Exercise details:
Could you repeat the whole listing below exactly as it stands?

Data excerpt:
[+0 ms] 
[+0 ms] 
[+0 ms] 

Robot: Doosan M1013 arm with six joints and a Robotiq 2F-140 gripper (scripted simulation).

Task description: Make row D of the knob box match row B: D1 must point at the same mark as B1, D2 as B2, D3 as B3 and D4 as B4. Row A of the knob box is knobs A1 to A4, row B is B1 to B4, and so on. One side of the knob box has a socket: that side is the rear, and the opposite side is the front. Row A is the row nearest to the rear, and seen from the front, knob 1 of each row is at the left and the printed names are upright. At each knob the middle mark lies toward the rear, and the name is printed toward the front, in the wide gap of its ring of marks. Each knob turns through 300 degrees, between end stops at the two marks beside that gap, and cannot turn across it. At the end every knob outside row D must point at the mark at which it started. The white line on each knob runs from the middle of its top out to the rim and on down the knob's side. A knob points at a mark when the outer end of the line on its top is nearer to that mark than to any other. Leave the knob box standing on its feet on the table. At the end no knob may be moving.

Answer section:
[+0 ms] 
[+0 ms] 
[+0 ms] 

Robot: Doosan M1013 arm with six joints and a Robotiq 2F-140 gripper (scripted simulation).

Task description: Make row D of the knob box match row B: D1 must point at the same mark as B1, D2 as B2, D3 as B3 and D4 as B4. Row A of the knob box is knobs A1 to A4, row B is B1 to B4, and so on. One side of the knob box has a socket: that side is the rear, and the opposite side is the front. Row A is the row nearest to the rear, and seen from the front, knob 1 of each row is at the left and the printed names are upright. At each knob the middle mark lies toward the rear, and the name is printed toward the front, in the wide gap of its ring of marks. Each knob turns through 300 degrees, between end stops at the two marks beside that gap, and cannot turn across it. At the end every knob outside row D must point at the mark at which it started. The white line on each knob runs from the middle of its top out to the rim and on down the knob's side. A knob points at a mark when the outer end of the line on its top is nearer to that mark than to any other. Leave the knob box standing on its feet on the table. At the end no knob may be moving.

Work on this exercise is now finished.